Public health communicators should not shy away from talking about the important ways racism shapes health outcomes. But these efforts should happen in concert with  organisations whose work centres on racism, to build understanding of what structural racism is and how it works. 

When bringing racism and discrimination into the conversation, always explain what data about racial inequality means. Don’t assume it will speak for itself. 

Embed your explanation within the broader story of the wider determinants of health. When we position racism and discrimination as amplifiers of wider issues, people become more receptive to the message.  

Use chronic stress as a pathway to build understanding of how racism shapes health and life expectancy. When we explain some of the ways in which chronic stress due to racism and discrimination shapes health, we help counter assumptions about what shapes inequalities in health outcomes. 

6. Talking about the pandemic 

The COVID-19 pandemic has resulted in people being more aware that society is unequal, but they often remain unsure of why such inequalities exist. The public continues to think about health in individualistic ways. 
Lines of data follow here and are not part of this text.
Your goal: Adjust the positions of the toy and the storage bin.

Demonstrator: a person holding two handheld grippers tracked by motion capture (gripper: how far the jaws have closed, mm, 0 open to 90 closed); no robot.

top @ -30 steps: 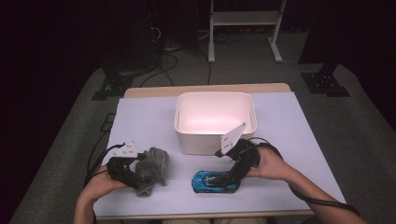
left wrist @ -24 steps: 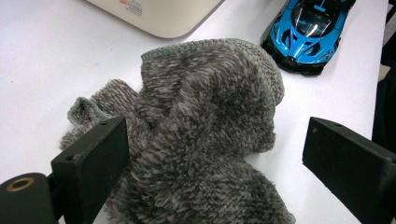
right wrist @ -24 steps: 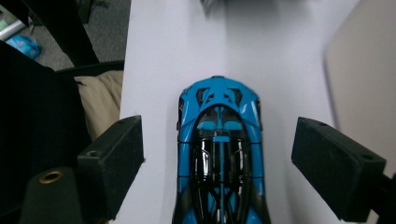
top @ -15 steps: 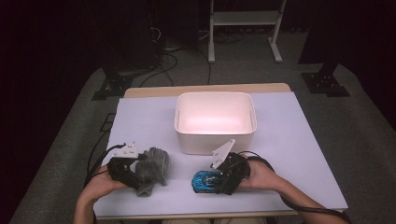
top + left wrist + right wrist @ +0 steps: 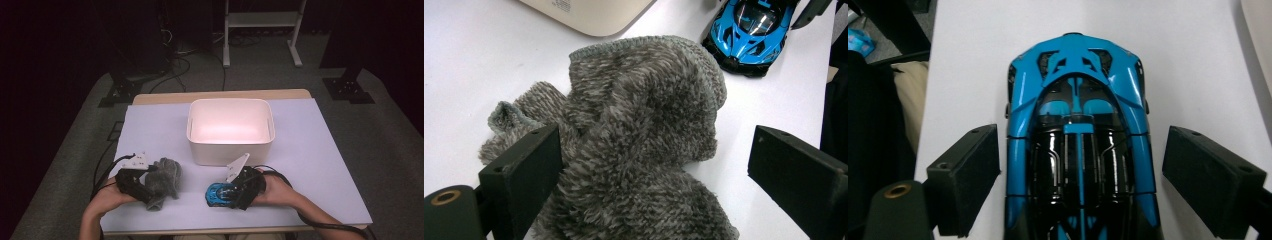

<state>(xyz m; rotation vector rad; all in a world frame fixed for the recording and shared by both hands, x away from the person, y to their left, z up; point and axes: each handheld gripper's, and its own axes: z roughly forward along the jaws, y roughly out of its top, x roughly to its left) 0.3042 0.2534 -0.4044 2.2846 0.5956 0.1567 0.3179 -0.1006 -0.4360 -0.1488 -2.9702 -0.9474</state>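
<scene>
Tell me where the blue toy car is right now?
In the high view the blue toy car sits near the table's front edge, just in front of the white tub, between the open jaws of the right hand-held gripper.

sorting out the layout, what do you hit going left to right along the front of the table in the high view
left gripper → grey fuzzy cloth → blue toy car → right gripper; the white bin sits farther back, above the gap between cloth and car.

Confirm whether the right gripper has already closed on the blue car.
No. The right gripper straddles the car with gaps showing on both sides.
</scene>
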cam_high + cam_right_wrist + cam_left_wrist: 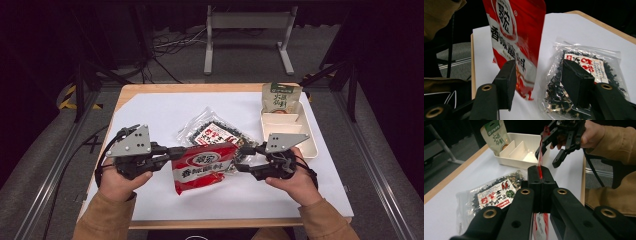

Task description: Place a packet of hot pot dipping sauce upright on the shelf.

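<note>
Currently I had the left gripper point(172, 154) clamped on the left edge of the red pouch point(204, 166), holding it up off the white sheet point(165, 112) near the middle of the table's near edge. Right gripper point(244, 159) sat with its jaws apart just beside the pouch's right edge; in the right gripper view the pouch point(517, 37) hung past the left jaw, not between the two.

Risks, my read:
- single-edge pinch on a floppy pouch, so it could twist or slip out
- right jaws hung over the clear seaweed bag point(214, 129), which lay touching behind the pouch; closing there might snag that bag instead

Labels: pouch had large white Chinese characters, too blurry for me to transcribe. Seaweed bag point(584, 75) had a red and white label reading "味" plus more script. Green packet point(281, 97) stood at the far end of the divided tray point(305, 137) by the far right corner, text unreadable
</note>
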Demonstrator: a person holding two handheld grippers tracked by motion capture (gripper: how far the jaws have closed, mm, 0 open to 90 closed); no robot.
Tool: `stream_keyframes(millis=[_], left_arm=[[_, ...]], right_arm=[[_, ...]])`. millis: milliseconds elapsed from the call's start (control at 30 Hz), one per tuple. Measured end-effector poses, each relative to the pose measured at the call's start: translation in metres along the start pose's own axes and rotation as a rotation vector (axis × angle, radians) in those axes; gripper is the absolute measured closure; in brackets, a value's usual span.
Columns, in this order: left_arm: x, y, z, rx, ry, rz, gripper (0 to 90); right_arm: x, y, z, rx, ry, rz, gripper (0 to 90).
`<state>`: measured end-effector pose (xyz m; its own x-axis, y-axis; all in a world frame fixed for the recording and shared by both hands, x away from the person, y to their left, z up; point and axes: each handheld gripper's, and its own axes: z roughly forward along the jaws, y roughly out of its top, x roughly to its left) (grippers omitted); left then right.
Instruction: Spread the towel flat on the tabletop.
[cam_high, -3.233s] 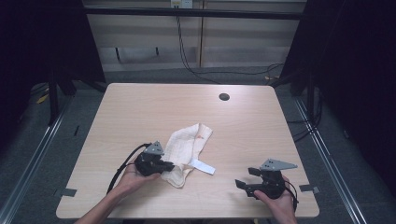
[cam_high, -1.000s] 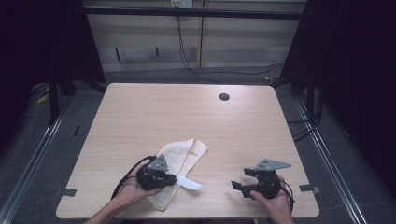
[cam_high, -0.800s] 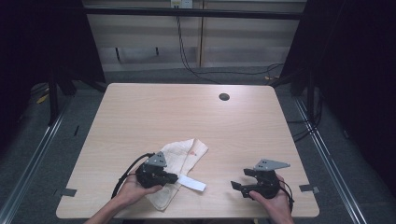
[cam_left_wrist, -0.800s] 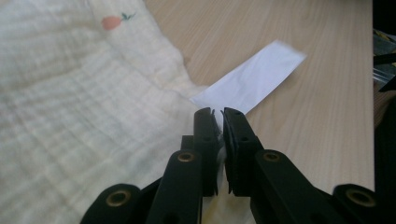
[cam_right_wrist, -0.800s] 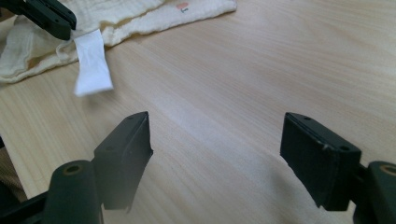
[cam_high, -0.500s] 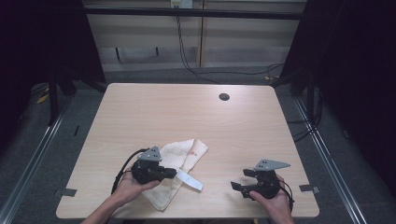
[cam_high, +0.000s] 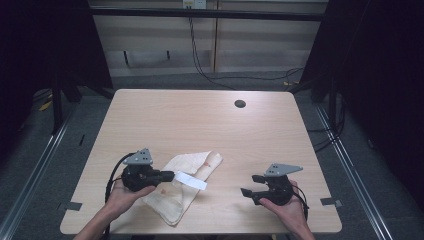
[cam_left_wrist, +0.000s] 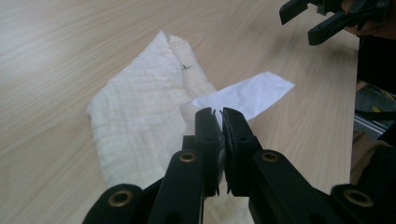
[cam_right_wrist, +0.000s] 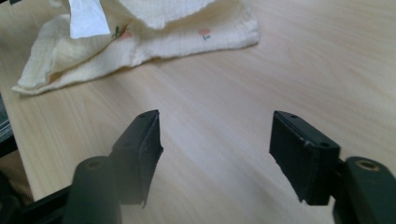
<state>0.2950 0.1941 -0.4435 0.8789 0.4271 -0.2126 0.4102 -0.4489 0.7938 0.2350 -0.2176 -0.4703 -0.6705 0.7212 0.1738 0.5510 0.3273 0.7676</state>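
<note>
Left claw (cam_left_wrist: 219, 116) clenched on cloth (cam_left_wrist: 135, 116) edge, label (cam_left_wrist: 247, 95) beyond; right claw (cam_right_wrist: 215, 140) released, jaws just narrowing.

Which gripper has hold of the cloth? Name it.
The left gripper: its fingers are shut on the cream cloth by its white tag. The right gripper is open over bare table, apart from the cloth.

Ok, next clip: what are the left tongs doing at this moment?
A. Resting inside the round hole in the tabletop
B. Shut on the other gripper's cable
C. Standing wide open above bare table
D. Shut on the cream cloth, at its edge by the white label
D: in the left gripper view the left tongs are pressed together on the cream cloth, with its white label sticking out just past the tips.
</note>
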Motion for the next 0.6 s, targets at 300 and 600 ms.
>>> stream_keyframes(millis=[300,600], left_arm=[[0.009,-0.011,-0.006,-0.029,0.018,-0.010,85.6],[0.027,-0.022,-0.014,-0.050,0.095,-0.042,85.6]], right_arm=[[-0.009,0.017,0.028,0.003,0.025,-0.004,41.9],[-0.021,0.048,0.059,0.037,0.052,-0.039,47.8]])
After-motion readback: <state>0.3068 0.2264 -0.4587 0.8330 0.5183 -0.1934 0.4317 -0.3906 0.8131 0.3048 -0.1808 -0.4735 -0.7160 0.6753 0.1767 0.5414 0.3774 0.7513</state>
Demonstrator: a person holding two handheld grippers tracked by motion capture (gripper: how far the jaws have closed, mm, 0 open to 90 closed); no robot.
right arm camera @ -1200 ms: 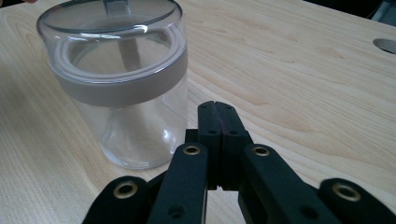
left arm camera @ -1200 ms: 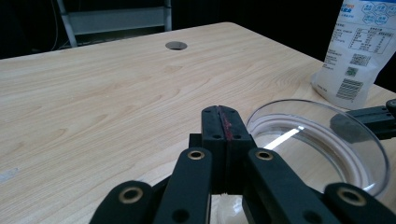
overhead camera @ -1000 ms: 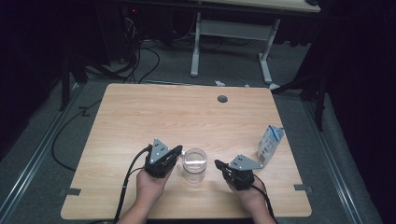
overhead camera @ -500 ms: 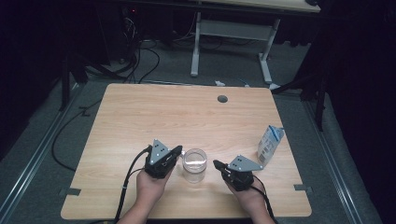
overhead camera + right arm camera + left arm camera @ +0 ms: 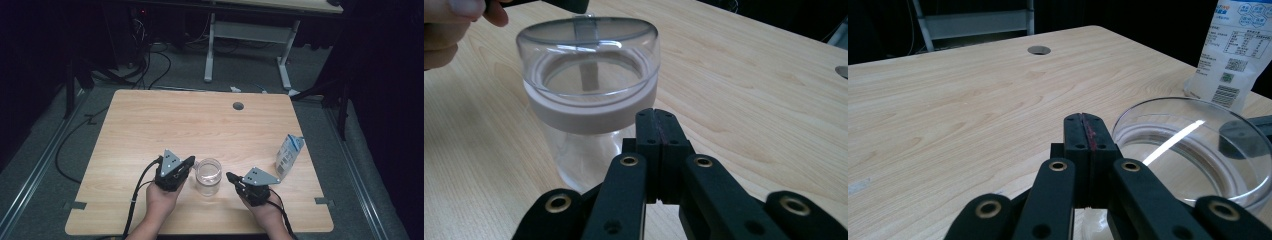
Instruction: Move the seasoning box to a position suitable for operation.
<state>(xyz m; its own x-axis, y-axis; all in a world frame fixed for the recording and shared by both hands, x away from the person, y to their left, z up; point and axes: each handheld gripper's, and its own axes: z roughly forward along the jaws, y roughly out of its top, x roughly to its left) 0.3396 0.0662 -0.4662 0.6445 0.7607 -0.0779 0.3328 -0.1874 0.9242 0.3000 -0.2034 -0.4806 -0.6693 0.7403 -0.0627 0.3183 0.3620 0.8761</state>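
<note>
A clear jar with a domed clear lid and a pale band under it stands near the table's front edge, between my two grippers. My left gripper rests just left of it, jaws shut with nothing between them, and the jar's lid shows to the right of its own tips. My right gripper lies just right of the jar, pointing at it, also shut and empty. From that side the jar stands right behind the shut tips.
A white and blue carton stands near the table's right edge, behind my right hand; it also rises behind the jar as the carton. A round cable hole sits at the far middle of the wooden table.
</note>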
The research suggests that future communications should only mention COVID-19 when it is truly relevant to the argument being made. Putting the pandemic front and centre in discussions of the wider determinants of health might lead some people to tune out, at best, and make arguments sound opportunistic and disingenuous at worst. 

Working together to tell a bigger story 

It is crucial for public health advocates to work with other sectors. This means actively partnering with groups focused on issues of housing, education, or the environment to encourage them to talk about the issues they cover as health issues and create consistency in how different sectors communicate and frame their work.